Combien de temps dure la solidarité ?
D’une intégration complète…
En buvant mon café du matin, je regarde les nouvelles. Je tombe alors sur un article nous disant que les spécialistes ukrainiens peuvent atténuer le manque de main-d’œuvre en Suisse. Outre les prestations de soutien en faveur des réfugié·e·s d’Ukraine, les discussions de ces derniers jours portent sur la manière dont les personnes ukrainiennes qualifiées pourraient être intégrées au marché du travail suisse pour combler les pénuries de personnel. Alors que les Ukrainiennes et les Ukrainiens n’ont pas droit à des mesures d’intégration, car le statut S est considéré comme un « statut orienté sur le retour », des moyens financiers ont été débloqués pour leur apprentissage de la langue. C’est tout à fait judicieux. La langue est en effet indispensable à une intégration professionnelle réussie, et cette dernière est essentielle. Avoir un travail ne veut pas dire uniquement assurer son existence : c’est aussi pouvoir mener sa vie de manière autonome et participer à la vie sociale. Mais l’intégration professionnelle seule ne suffit pas. Les personnes qui cherchent refuge en Suisse ne pourront pas toutes exercer une activité rémunérée, que ce soit en raison de leur âge ou de leur état de santé. Pour pouvoir aider aussi ces personnes-là, l’intégration doit s’étendre au-delà de l’intégration économique. Il faut une intégration complète incluant des activités de loisirs et des programmes d’occupation, de la formation et la prise en charge des enfants, ainsi qu’un accompagnement et des mesures de soutien dans le domaine de la santé.

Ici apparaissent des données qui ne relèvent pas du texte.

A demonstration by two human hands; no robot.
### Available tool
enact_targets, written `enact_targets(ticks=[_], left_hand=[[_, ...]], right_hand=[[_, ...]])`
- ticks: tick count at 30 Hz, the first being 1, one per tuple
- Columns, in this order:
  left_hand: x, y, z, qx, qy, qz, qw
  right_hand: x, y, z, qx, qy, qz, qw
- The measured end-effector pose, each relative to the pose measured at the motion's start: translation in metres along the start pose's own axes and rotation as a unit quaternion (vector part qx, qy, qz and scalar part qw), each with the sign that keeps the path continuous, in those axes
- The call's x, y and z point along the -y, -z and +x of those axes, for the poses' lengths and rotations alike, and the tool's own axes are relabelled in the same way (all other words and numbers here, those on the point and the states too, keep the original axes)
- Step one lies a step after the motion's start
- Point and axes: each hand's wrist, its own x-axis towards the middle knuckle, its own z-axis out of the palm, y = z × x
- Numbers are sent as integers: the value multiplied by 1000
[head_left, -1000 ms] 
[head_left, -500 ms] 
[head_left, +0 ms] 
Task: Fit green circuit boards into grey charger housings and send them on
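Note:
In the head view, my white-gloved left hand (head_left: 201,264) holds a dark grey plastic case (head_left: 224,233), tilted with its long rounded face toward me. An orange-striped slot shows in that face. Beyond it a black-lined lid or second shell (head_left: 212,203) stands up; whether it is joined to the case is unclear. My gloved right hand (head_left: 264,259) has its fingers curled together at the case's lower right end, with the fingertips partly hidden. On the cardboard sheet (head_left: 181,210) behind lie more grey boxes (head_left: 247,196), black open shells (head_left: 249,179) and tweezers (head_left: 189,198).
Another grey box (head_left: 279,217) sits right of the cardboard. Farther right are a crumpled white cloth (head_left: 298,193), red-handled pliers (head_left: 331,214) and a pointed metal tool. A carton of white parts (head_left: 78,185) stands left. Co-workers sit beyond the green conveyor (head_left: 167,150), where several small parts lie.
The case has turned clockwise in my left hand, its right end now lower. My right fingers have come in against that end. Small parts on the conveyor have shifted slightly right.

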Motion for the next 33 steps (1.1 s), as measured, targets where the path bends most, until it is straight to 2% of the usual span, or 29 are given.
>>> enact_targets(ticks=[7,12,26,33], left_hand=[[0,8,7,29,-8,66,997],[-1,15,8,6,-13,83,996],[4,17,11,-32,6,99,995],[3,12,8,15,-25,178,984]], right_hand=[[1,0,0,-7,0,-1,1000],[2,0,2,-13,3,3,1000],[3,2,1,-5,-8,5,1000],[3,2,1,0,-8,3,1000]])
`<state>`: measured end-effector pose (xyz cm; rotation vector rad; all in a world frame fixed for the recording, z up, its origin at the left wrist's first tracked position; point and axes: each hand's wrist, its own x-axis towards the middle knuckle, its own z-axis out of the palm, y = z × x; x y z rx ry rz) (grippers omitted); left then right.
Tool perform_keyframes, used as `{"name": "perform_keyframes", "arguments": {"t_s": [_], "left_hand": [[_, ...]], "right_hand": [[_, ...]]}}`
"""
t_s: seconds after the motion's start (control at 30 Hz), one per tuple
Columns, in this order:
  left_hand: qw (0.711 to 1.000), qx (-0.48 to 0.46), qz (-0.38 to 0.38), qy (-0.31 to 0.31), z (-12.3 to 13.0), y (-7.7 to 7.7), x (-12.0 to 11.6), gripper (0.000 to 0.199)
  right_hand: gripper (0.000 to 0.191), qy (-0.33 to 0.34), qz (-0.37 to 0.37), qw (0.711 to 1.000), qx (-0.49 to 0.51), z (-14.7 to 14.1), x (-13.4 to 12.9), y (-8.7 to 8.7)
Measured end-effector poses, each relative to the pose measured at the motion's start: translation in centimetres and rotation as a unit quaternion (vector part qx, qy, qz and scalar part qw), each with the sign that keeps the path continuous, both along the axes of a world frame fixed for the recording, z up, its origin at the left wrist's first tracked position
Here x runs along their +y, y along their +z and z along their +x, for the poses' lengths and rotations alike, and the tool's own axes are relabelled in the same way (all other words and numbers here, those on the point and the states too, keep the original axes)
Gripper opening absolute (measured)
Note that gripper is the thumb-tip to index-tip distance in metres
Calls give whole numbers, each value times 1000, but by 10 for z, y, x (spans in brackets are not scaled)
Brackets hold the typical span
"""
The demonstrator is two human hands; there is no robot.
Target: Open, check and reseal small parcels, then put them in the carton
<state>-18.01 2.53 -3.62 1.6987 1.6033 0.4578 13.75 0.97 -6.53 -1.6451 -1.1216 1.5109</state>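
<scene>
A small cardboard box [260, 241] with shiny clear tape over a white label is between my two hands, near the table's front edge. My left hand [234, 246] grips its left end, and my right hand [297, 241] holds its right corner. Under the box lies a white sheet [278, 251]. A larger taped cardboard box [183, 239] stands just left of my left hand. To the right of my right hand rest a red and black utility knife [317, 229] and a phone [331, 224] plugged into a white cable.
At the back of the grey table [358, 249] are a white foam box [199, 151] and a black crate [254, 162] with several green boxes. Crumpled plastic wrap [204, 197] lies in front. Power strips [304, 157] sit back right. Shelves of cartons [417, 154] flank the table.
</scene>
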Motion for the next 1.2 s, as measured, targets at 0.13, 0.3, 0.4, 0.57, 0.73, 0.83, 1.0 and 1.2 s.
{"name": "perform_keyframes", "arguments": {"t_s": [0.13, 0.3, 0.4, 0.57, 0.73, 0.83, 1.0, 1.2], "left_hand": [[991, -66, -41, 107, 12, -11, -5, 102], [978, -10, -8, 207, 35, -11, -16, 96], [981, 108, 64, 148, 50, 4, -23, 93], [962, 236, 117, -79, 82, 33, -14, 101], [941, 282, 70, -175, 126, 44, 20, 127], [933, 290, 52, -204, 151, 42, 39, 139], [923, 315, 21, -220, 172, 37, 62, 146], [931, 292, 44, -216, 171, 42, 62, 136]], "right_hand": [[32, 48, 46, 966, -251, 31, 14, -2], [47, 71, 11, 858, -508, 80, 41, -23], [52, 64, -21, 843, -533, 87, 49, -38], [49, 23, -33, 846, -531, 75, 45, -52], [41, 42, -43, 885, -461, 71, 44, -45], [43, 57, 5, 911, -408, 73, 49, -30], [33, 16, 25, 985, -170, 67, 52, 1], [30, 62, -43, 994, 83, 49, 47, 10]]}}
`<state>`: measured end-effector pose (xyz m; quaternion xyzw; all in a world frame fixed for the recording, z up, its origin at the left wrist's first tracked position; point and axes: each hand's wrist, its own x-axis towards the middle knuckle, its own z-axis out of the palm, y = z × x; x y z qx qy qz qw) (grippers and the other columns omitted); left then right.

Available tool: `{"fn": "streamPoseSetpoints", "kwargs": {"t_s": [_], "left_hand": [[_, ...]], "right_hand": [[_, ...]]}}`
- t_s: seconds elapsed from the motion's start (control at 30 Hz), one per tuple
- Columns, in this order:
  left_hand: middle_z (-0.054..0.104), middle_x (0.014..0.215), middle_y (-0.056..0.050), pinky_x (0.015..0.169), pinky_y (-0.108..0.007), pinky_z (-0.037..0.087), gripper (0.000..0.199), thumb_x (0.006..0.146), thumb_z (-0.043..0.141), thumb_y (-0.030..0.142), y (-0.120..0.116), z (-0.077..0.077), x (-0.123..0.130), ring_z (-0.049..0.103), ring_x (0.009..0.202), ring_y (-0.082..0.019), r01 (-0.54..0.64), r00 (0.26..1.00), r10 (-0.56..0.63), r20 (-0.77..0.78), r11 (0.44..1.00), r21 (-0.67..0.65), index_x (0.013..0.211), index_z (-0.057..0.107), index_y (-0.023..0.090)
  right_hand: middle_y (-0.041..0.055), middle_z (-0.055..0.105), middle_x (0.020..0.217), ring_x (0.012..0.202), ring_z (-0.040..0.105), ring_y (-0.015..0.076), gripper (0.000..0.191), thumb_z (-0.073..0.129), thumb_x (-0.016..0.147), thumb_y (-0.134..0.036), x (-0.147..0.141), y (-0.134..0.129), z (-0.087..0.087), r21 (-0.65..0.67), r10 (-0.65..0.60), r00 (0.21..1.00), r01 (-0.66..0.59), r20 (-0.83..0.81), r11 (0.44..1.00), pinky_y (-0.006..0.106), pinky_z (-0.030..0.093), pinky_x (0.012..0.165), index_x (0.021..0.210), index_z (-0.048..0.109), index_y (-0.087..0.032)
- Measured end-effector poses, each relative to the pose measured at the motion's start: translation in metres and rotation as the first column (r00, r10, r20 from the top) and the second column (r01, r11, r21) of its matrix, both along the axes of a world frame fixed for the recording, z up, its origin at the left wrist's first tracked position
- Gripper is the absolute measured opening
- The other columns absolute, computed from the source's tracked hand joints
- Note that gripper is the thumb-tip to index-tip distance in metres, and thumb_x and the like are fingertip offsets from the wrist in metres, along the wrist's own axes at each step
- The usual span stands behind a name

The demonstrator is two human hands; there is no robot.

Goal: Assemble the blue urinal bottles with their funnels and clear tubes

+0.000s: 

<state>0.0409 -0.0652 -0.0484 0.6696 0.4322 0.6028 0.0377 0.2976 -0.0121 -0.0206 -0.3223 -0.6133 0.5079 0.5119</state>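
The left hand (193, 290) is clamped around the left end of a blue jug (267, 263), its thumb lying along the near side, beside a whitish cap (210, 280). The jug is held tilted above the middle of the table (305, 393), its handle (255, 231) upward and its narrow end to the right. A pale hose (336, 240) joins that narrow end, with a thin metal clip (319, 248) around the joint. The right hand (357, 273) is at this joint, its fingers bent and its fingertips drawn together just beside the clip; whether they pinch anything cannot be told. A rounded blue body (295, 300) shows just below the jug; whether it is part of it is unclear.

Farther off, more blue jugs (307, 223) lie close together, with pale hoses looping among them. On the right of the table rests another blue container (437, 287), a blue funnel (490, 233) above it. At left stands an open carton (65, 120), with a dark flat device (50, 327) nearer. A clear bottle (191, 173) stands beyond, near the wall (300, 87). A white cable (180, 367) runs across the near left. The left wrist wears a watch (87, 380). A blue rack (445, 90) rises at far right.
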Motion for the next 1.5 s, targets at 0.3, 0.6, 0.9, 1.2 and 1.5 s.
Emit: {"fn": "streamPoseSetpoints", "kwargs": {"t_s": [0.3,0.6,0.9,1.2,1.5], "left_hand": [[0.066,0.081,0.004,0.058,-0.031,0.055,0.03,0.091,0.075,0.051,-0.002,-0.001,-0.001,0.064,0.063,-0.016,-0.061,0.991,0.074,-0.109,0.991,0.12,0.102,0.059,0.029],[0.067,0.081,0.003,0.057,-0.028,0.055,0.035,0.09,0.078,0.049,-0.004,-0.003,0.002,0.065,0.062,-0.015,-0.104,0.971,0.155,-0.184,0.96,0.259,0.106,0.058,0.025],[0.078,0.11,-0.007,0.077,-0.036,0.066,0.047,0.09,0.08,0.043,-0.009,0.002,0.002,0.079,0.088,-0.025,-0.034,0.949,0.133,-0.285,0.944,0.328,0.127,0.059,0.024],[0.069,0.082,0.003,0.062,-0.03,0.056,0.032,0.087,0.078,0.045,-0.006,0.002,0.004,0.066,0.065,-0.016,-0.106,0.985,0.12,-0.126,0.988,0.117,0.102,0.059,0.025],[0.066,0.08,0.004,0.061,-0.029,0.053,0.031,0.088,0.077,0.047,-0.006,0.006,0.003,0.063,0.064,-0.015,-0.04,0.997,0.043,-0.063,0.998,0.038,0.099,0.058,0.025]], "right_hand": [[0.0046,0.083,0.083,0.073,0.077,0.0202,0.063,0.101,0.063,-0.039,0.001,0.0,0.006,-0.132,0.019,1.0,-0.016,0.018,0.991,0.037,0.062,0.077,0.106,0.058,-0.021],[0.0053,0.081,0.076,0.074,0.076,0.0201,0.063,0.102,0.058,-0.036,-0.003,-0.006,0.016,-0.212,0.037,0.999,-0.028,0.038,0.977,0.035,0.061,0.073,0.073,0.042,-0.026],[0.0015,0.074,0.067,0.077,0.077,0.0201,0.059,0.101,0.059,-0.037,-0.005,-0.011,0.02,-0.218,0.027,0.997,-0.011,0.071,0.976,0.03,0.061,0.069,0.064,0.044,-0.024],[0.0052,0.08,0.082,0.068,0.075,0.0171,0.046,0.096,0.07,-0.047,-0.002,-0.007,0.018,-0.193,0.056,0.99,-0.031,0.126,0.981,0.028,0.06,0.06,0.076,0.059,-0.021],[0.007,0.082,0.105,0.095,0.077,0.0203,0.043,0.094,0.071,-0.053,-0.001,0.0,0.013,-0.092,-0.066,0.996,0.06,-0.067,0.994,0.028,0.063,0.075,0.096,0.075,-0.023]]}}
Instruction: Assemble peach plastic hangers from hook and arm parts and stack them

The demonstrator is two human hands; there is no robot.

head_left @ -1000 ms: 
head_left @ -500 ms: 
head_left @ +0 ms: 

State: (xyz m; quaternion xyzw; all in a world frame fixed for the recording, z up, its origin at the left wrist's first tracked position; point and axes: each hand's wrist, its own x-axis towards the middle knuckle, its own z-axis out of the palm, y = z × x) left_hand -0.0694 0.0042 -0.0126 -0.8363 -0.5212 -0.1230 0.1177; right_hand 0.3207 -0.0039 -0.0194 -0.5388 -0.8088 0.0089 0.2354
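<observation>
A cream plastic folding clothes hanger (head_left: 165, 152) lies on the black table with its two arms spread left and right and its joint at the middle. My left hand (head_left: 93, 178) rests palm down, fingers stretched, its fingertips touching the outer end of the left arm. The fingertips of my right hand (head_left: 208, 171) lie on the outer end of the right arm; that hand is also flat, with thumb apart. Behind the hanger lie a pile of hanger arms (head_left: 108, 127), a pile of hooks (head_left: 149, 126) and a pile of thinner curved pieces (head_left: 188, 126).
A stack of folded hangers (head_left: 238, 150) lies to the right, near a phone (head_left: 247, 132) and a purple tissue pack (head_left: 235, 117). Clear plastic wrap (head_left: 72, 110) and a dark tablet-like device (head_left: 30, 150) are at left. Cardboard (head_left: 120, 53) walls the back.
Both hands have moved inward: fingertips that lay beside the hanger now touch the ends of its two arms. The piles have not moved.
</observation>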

… à une société ouverte et inclusive
Bon nombre de personnes qui ont fui l’Ukraine souhaitent pouvoir rentrer chez elles aussi vite que possible. Malheureusement, la guerre pourrait s’éterniser. Certaines personnes resteront donc probablement encore un certain temps en Suisse. D’autres ne repartiront peut-être jamais. La cohésion sociale va devoir être renégociée et retravaillée – comme cela a souvent été le cas dans l’Histoire. Par cohésion sociale, je ne veux pas dire totale harmonie. Penser que cela pourrait exister serait naïf. J’entends plutôt par là une société basée sur l’inclusion, dans laquelle la cohésion persiste malgré les visions, les valeurs et les intérêts divers.
Pour faire avancer ce processus de négociation sociétal sur un pied d’égalité, la garantie des mêmes droits de participation à la société et l’ouverture de toutes les personnes impliquées sont indispensables. Cette ouverture nécessite le courage de suivre une voie commune et la volonté de faire de la place à de nouvelles et nouveaux membres dans notre société. Cela peut donner l’impression à une partie de la population d’être « perdante » – du moins à court terme – et c’est compréhensible. Mais en réalité, cela peut être une chance pour chacune et chacun d’entre nous, car nous aurons alors la possibilité de nous développer et de grandir ensemble en tant qu’individus et en tant que société. La solidarité donne un élan important à l’instauration d’une société inclusive. Mais la solidarité telle que nous la vivons aujourd’hui ne dure pas toujours. C’est pourquoi nous devrions considérer ce qui se passe en ce moment comme une opportunité de poser les jalons d’une société dans laquelle nous aurons envie de vivre demain. Une société dans laquelle l’ouverture et la solidarité en temps de crise sont non seulement naturelles, mais sont aussi la même pour toutes les personnes réfugiées.